Sequence alignments of the dimerization domains of Caprin-1, Caprin-2, and dCaprin were carried out by ClustalW.

Results

dCaprin assumes a dimeric structure similar to those of Caprin-1 and Caprin-2

Several different protein constructs derived from the HR1 region of dCaprin with various N-terminal and C-terminal boundaries were cloned and tested for protein expression in E. coli bacterial host. At first, a construct corresponding to the whole HR1 region (residues 112–309, see Figure 1A) was tested. Many different expression vectors with different fusion tags (including Halo, MBP, NusA, GST, TRX, SUMO, GB1, IgG-Fc, DnaK, etc) were used for the cloning and many different E. coli host strains were tested. However, this protein construct didn’t express in any of the vector-host combinations tested. We then tested shorter protein constructs with a different N-terminus, starting at residues 130, 145, 158 or 187 (all ending at residue 309). Only the protein construct with residues 187–309 as a Halo-tag fusion protein expressed well and remained stable in solution for an extended period of time. After removing the Halo and His tags by HRV 3C protease cleavage, the target protein (containing an artificial sequence of GPSSPS at the N-terminus as a cloning artefact) remained stable in solution. In the cases of Caprin-1 and Caprin-2 we studied previously, similar scenarios were observed. These data indicate that in each of the Caprin proteins, a stable protein domain of about 120 residues exists within the C-terminal portion of the HR1 region.

To solve the structure of the dCaprin fragment independently from the previous Caprin-1 and Caprin-2 structures, SAD phasing was used for structure solution on a data set of a single crystal containing Se-Met labelled proteins, collected at the Se peak wavelength (0.9787 Å). The data collection and structure determination statistics are shown in Table 1.

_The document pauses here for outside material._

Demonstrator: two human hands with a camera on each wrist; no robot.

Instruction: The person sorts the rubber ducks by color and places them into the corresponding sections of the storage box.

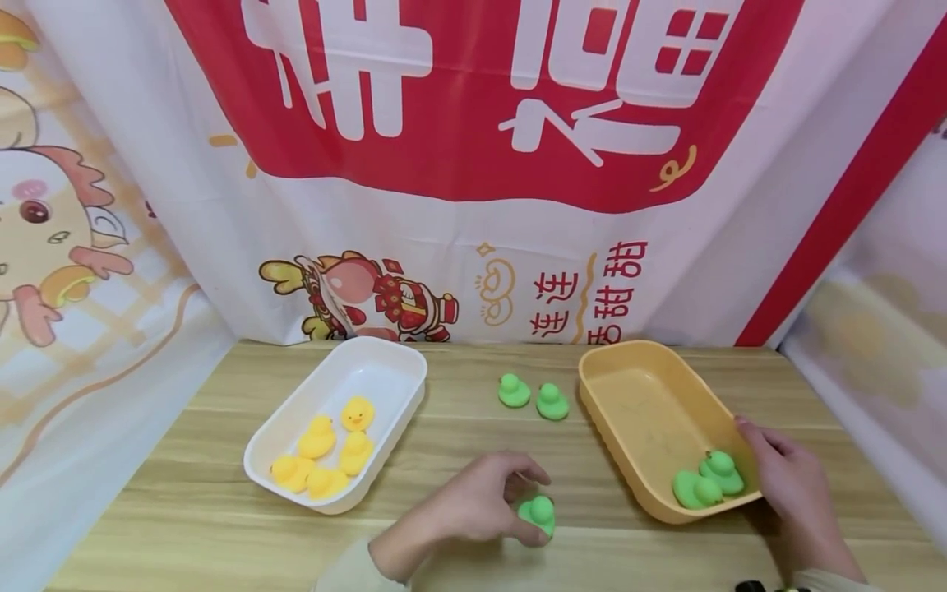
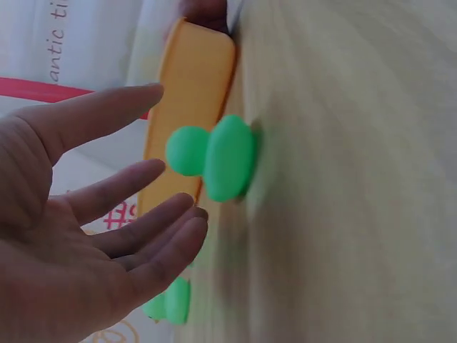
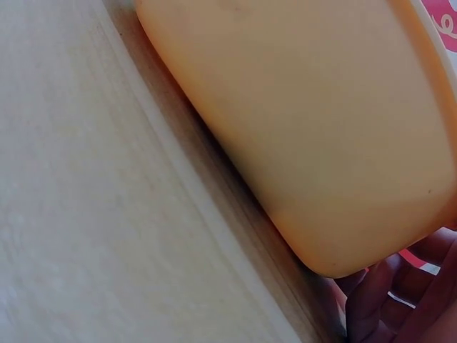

The dCaprin fragment adopts an all α-helical structure with five α-helices (Figure 1). The structure self-associates to form a homodimer in a head-to-head manner. Electron densities were observed for most of the residues except for several residues at the N-terminus, residues 255–260 of chain A, and residues 278–290 of chain B. The regions with missing densities presumably are more flexible than other regions of the structure. The overall protein fold and dimeric structure assumed by the dCaprin fragments are similar to those of Caprin-1 and Caprin-2 we determined previously (Figures 2A and 2B) (Wu et al., 2016). The most noticeable difference between the dCaprin and Caprin-1 or Caprin-2 structures is that the α1 helix in the dCaprin structure is shorter (by about one and a half helical turns) than the one in the Caprin-1 or Caprin-2 structure (Figures 2A and 2B). Other than this difference, all of the secondary structural elements (helice) and loops have comparable lengths and orientations. The r.m.s.d is 1.4 Å for the superimposition of 942 common atoms between the dCaprin and the Caprin-1 dimeric structures (Figure 2A).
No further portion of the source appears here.